Sun Jul 14, 2024 8:55 am

Joined: Sat Feb 02, 2013 9:40 am
Posts: 2358
Location: Canada
The PDP8 is pretty impressive for 1965.

I started working on a more contemporary architecture. 32x64-bit regs. 8x8 bit condition registers.

_________________
Robert Finch http://www.finitron.ca


Mon Jul 15, 2024 6:46 am WWW

Joined: Mon Oct 07, 2019 2:41 am
Posts: 791
What FPGA and tool chain are you using?


Tue Jul 16, 2024 3:31 am

Joined: Sat Feb 02, 2013 9:40 am
Posts: 2358
Location: Canada
Quote:
What FPGA and tool chain are you using?
xc7a200t FPGA and free Vivado toolset. The 68k will fit into a much smaller FPGA.

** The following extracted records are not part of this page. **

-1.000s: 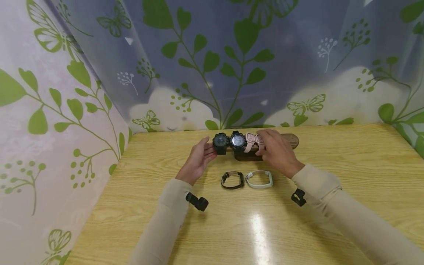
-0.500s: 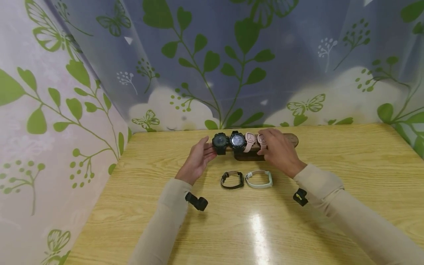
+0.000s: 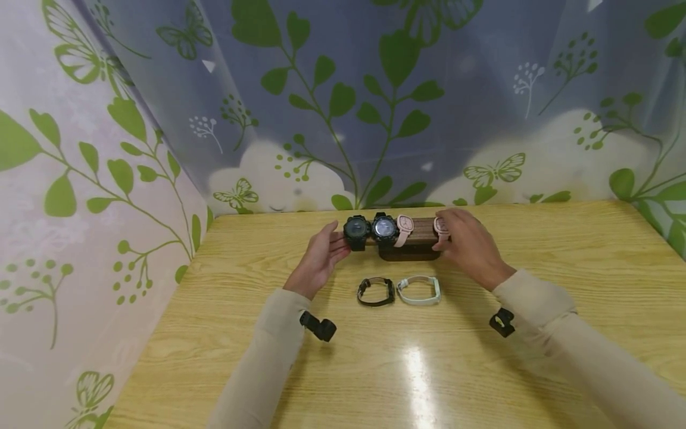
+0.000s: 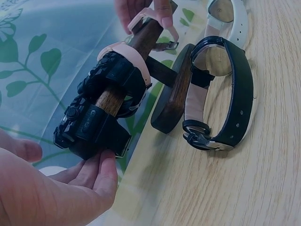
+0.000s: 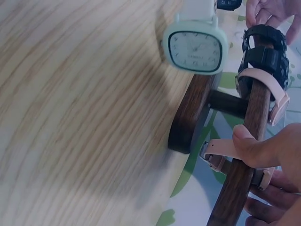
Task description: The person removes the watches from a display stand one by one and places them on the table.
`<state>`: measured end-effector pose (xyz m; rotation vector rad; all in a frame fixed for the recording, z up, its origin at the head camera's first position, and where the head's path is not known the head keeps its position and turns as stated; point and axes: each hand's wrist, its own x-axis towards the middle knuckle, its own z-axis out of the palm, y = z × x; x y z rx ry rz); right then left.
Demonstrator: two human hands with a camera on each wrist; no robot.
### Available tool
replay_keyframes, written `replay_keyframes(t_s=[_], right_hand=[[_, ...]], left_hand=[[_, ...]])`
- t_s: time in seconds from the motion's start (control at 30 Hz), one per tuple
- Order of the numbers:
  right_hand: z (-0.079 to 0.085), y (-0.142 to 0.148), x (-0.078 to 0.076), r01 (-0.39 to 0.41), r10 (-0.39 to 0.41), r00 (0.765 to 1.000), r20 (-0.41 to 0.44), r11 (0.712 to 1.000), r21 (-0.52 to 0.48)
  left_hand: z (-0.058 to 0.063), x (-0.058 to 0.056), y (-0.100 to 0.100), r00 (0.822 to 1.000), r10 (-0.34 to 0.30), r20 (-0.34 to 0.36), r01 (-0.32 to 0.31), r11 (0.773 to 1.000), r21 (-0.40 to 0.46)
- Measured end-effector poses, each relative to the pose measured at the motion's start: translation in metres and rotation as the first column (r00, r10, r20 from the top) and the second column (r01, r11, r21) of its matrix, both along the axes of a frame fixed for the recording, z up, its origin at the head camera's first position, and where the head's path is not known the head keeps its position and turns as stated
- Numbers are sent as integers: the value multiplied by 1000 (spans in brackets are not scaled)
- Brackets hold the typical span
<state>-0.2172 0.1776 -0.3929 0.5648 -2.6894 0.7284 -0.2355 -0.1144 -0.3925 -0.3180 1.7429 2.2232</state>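
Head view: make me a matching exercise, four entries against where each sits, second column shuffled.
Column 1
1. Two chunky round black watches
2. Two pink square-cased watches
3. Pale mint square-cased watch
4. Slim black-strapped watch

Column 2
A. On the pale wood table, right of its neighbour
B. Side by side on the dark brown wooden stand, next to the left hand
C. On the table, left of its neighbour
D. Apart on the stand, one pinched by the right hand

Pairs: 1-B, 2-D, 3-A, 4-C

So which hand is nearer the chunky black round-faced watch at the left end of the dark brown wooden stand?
The left hand: it touches that black watch. The right hand is farther along the stand, holding a pink square-faced watch.
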Motion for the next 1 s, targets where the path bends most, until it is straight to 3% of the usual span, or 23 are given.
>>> replay_keyframes(t_s=[0.5,1.0], right_hand=[[-2,21,7,42,-42,999,-16,999,19],[2,23,7,44,-41,998,-47,998,50]], left_hand=[[1,1,2,1000,-10,4,10,1000,-5],[-1,0,2,1000,7,8,-6,1000,-7]])
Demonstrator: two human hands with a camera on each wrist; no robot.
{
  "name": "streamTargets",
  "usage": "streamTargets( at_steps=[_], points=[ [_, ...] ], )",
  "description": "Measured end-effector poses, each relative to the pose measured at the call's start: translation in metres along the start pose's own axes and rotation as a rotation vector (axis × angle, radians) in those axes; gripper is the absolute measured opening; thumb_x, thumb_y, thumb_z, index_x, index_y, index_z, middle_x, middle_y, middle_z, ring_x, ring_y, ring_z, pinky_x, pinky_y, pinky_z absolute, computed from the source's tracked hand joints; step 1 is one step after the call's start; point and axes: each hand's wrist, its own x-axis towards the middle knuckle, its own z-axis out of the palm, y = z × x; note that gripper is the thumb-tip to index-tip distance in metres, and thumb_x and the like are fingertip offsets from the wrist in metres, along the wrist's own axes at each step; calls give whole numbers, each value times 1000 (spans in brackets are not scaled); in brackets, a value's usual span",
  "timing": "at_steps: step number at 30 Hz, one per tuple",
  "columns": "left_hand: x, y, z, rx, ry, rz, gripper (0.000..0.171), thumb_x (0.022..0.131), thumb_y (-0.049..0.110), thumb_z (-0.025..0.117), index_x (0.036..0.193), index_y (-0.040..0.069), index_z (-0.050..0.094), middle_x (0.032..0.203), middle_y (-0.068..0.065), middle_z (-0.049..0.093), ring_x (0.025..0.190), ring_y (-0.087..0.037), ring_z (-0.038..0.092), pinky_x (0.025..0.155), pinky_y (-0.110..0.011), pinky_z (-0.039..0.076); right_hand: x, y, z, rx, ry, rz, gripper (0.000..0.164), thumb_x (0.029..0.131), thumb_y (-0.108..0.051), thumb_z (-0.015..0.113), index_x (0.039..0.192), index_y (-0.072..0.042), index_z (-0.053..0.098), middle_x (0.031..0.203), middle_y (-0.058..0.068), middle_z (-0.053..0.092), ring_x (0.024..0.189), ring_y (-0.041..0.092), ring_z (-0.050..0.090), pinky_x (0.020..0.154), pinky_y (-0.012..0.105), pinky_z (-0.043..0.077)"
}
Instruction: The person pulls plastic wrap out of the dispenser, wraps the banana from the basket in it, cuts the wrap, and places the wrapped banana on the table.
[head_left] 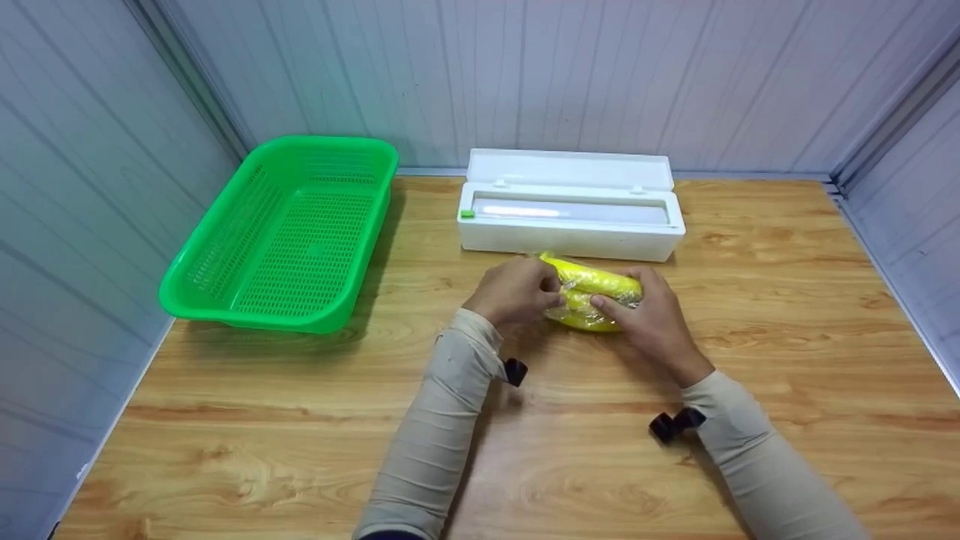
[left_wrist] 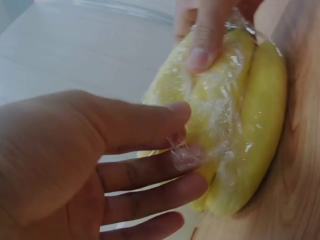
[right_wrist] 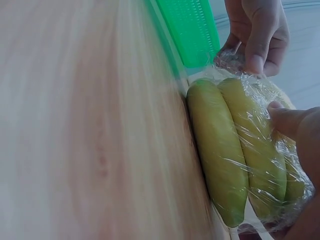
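A bunch of yellow bananas point(head_left: 600, 280), wrapped in clear cling film, is held between both hands over the wooden table. My left hand point(head_left: 517, 291) is at the bunch's left end. In the left wrist view, its thumb and index finger pinch a crumpled edge of the cling film point(left_wrist: 188, 156), while the other fingers extend beside the fruit. My right hand point(head_left: 660, 319) grips the bunch's right end, thumb pressed on the film over the bananas point(right_wrist: 217, 150). Its other fingers are mostly hidden behind the fruit.
A white cling film dispenser box point(head_left: 570, 241) with its lid raised stands just behind the hands, a small green slider point(head_left: 467, 214) at its left. To the left is a green plastic basket point(head_left: 352, 296). Panel walls point(head_left: 570, 82) border the wooden table point(head_left: 585, 465).
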Motion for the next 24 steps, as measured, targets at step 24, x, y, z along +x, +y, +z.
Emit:
streamTargets(
  at_steps=[24],
  points=[
    [7,-23,5,-86,117,-142,21,90,33,77,86,20,62,83,5,62,78,-14,58,71,-33,46,0,1,-1,-7,-14,-2,59,84,-35,83,121,3,56,111,16,57,95,27,54,81,39,44]
  ],
)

The newer design, while similar to a PowerPC, uses 16-bit instruction parcels. Subroutine calls store the return address on the stack rather than in a link register. So there are no link registers. Some instructions like RTS, RTI, and SC are only 16-bit. Other instructions like CMP 64-bit immediate take up 80-bits. Subroutine calls are 48-bit to support a 42-bit routine address. Branches are 32-bit, supporting a 21-bit branch target range.

The CPU has only a single mode of operation. To handle other modes of operation multiple cores will be used.

_________________
Robert Finch http://www.finitron.ca


Wed Jul 17, 2024 3:46 am WWW

Joined: Sat Feb 02, 2013 9:40 am
Posts: 2358
Location: Canada
Put a modicum of work into this project defining micro-ops for a superscalar version. The micro-ops are about 70 bits wide.
The definition is for a 2r1w risc processor.
Working on how to handle all the flags updates.

_________________
Robert Finch http://www.finitron.ca


Tue May 06, 2025 6:04 am WWW

Joined: Mon Oct 07, 2019 2:41 am
Posts: 791
Just what is a micro-op in this case?

It is more fun to talk with someone who doesn't use long, difficult words but rather short, easy words like, 'What about lunch?'"
—Winnie the Pooh


Tue May 06, 2025 3:25 pm

Joined: Sat Feb 02, 2013 9:40 am
Posts: 2358
Location: Canada
Quote:
ust what is a micro-op in this case?

A micro-op is similar to an instruction, but may contain other signals convenient to operate parts of the CPU. I think they are called micro-ops to avoid confusion with the term 'instructions'. A micro-op is really a RISC processor instruction used internally by modern CPUs.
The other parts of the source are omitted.